Di dalam kotak itu ada
kain biru muda yang mengintip keluar.
"Apa ini...
syal?"
Yui berbisik pelan saat
ia mengeluarkannya dari dalam kotak. Syal itu berwarna biru jernih, senada
dengan warna matanya.
Aku tidak yakin apa yang
harus dipilih untuk hadiah Natal Yui, tetapi ketika aku melihat syal ini, aku
tidak ragu-ragu untuk mengambilnya.
Memegang syal itu
erat-erat di dadanya, Yui tersenyum sambil meneteskan air mata.
"Aku... aku tidak
bisa menggunakan sesuatu yang seberharga ini..."
"Jika kamu
mengatakan itu, kamu akan berakhir dengan banyak barang yang tidak terpakai di
masa depan."
Duduk di samping Yui,
yang tampak seperti dia mungkin akan menangis setiap saat, Aku mengambil syal
dari tangannya dan dengan lembut melilitkannya pada lehernya.
Meskipun ia berusaha
menahan air mata, Yui mengangkat kepalanya dan tersenyum lembut padaku.
"Seperti yang sudah
kuduga, ini cocok untukmu."
Tersenyum sambil membelai
lembut pipi Yui yang terbungkus syal, aku senang melihat betapa syal itu
melengkapi mata biru Yui yang indah.
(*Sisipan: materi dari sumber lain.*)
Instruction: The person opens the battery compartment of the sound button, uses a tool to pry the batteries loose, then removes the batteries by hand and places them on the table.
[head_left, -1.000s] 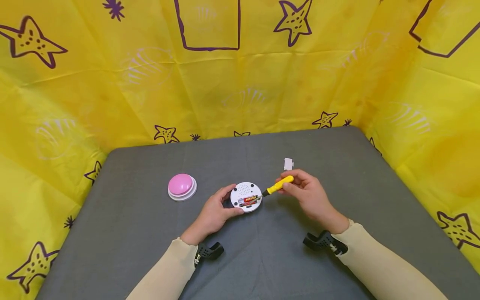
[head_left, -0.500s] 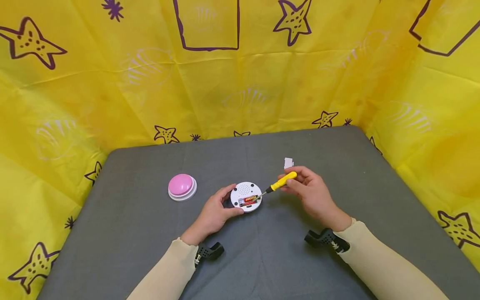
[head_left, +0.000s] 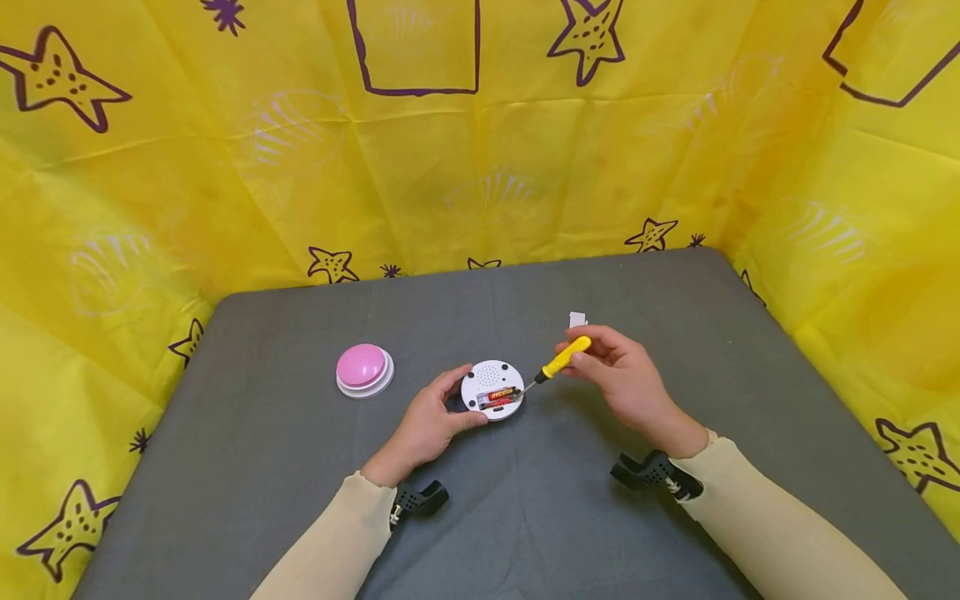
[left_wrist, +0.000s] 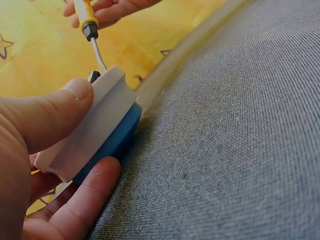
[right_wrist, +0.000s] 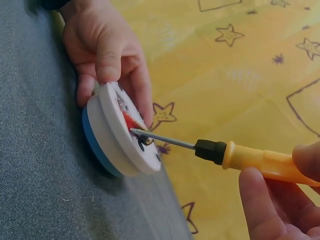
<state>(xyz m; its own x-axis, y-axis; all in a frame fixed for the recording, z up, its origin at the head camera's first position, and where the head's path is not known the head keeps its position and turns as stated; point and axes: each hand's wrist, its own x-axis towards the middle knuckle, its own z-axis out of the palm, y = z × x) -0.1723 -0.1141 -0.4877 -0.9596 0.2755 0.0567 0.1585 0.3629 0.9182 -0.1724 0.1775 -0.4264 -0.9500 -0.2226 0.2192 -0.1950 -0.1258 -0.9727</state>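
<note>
Here, the left hand is gripping the device, the right hand pinching a screwdriver; the apparent cover is lying off, one battery seemingly sitting tilted, unremoved.

A screwdriver (yellow-handled, black-collared) was held by the right hand, its tip set at a red battery in a white gadget, gripped by the left hand. Yellow cloth was seen behind.

Batteries, seemingly two, lie in the device right of the push button.
</note>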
Memegang kepala kecilnya dekat dengannya,
Yui menyandarkan kepalanya di bahuku tanpa perlawanan.
"Natsuomi..."
Yui dengan lembut mencium
bibirku dan kemudian berbisik sambil melingkarkan lengannya di punggungku dan
bersandar lebih dekat padaku.
"Aku akan menyimpan
syal ini selamanya..."
"Kamu
melebih-lebihkan. Tapi aku senang."
Aku memeluk Yui kembali
dengan sebuah senyuman kecil. Diterangi oleh gemerlapnya lampu-lampu di dalam bianglala,
kami merasakan kehangatan satu sama lain hingga bianglala itu menyentuh tanah.